I am working on a homework assignment. I seem to be having difficulties applying Amdahl's Law. I feel as if I am working the problem out correct. Here is the question I am working on.

Suppose the daytime processing load consists of 60% CPU activity and 40% disk activity. Your customers are complaining that the system is slow. After doing some research, you learn that you can upgrade your disks for $8,000 to make them 2.5 times as fast as they are currently. You have also learned that you can upgrade your CPU to make it 1.4 times as fast for $5,000.

a. Which would you choose to yield the best performance improvement for the least amount of money?

b. Which option would you choose if you don't care about the money, but want a faster system?

c. What is the break-even point for the upgrades? That is, what price would we need to charge for the CPU (or the disk – change only one) so the result was the same cost per 1% increase for both?

I worked the formula and received the same amount of money for the 1% improvement.
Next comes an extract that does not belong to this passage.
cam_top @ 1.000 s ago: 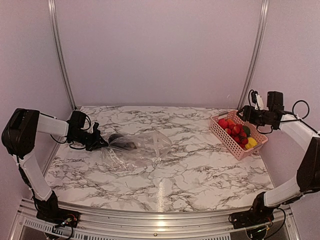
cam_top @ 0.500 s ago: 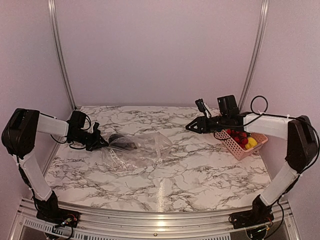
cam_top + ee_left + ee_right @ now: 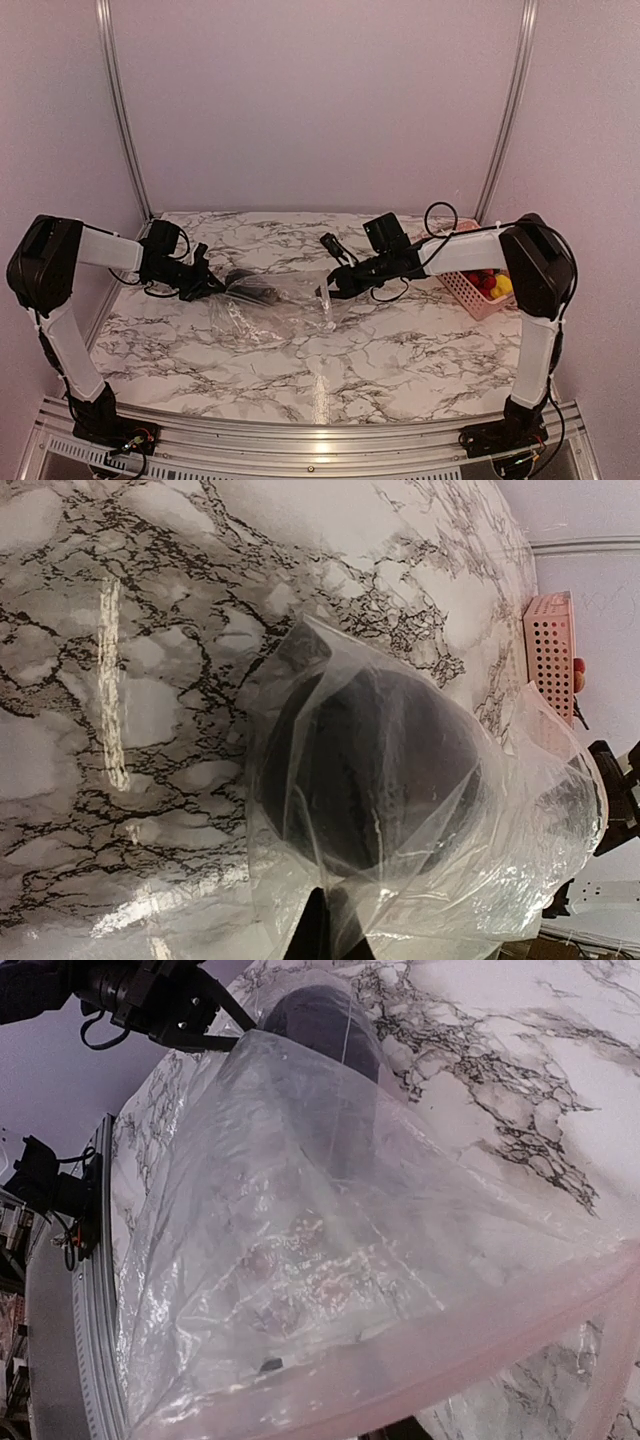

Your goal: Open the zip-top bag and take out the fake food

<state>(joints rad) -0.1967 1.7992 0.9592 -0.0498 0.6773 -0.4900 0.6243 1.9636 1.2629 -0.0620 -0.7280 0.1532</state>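
Right jaws moved from basket [image 3: 458, 287] to zip-top bag [image 3: 275, 300]; left jaws opposite.

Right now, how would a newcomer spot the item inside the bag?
On the marble table, left of centre, lies the clear zip-top bag. Inside its left end, by the left gripper, sits a dark rounded lump; the basket holds red and yellow food.

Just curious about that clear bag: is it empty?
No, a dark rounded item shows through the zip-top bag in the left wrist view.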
For the disk option i did, f=.4, k=2.5. When I plugged these numbers into the formula i got a speedup of 32%. For the CPU option, f=.6, k=1.4. I got a speed up of 20%. But the cost per 1% improvement, I am getting the same number of $250. Is my math off somewhere?

Was it helpful?

Solution

I wonder if perhaps this is simply a rounding error?

SU(Disk) = 1.31579

http://wolfr.am/102zBzb

SU(CPU) = 1.2069

http://wolfr.am/102zxiL

So I see where you got 32% and 20%, but you have rounded-up to get 32%, and rounded-down to get 20%. You'll notice if you try 32% and 21%, you get a different cost per 1% speed-up

Personally, I would probably use 31.6 and 20.7 (or even the full 31.579 and 20.69).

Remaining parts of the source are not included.